Task instructions:
Pictures aside, repeat the whole listing word for word.

Data excerpt:
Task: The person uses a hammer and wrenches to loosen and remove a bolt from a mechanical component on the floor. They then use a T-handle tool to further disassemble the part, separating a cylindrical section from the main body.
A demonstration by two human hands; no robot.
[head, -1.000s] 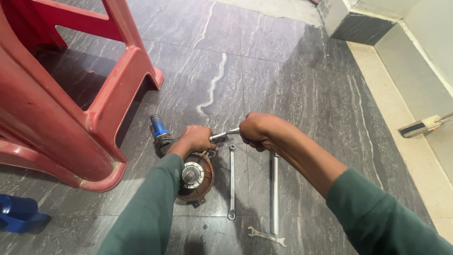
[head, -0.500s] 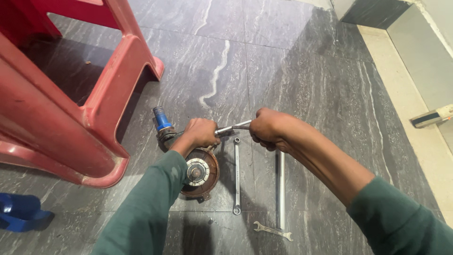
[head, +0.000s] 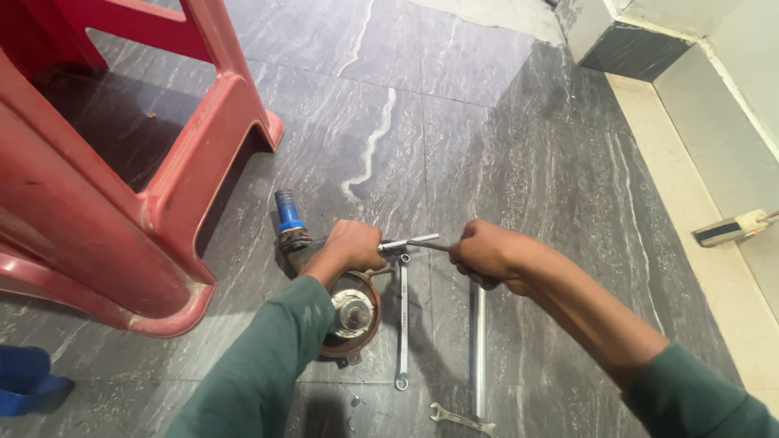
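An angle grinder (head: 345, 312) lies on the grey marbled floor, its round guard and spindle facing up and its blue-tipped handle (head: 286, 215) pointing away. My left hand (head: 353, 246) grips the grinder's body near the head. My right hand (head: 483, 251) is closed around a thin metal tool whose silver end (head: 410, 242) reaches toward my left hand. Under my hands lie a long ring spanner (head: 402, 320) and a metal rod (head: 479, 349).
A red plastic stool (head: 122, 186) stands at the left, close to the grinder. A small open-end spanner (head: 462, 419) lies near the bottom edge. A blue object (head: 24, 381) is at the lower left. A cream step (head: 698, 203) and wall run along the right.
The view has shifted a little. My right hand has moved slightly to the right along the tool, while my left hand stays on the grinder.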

Solution to this task:
Task: The person uses a hammer and wrenches to loosen and remove a bolt from a mechanical component on the floor. They then use a T-handle tool to further disassemble the part, separating a cylindrical section from the main body.
A demonstration by two human hands; no robot.
[head, -1.000s] 
[head, -0.500s] 
[head, +0.000s] 
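An angle grinder (head: 345, 312) lies on the grey marbled floor, its round guard and spindle facing up and its blue-tipped handle (head: 286, 215) pointing away. My left hand (head: 353, 246) grips the grinder's body near the head. My right hand (head: 483, 251) is closed around a thin metal tool whose silver end (head: 410, 242) reaches toward my left hand. Under my hands lie a long ring spanner (head: 402, 320) and a metal rod (head: 479, 349).
A red plastic stool (head: 122, 186) stands at the left, close to the grinder. A small open-end spanner (head: 462, 419) lies near the bottom edge. A blue object (head: 24, 381) is at the lower left. A cream step (head: 698, 203) and wall run along the right.
The view has shifted a little. My right hand has moved slightly to the right along the tool, while my left hand stays on the grinder.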

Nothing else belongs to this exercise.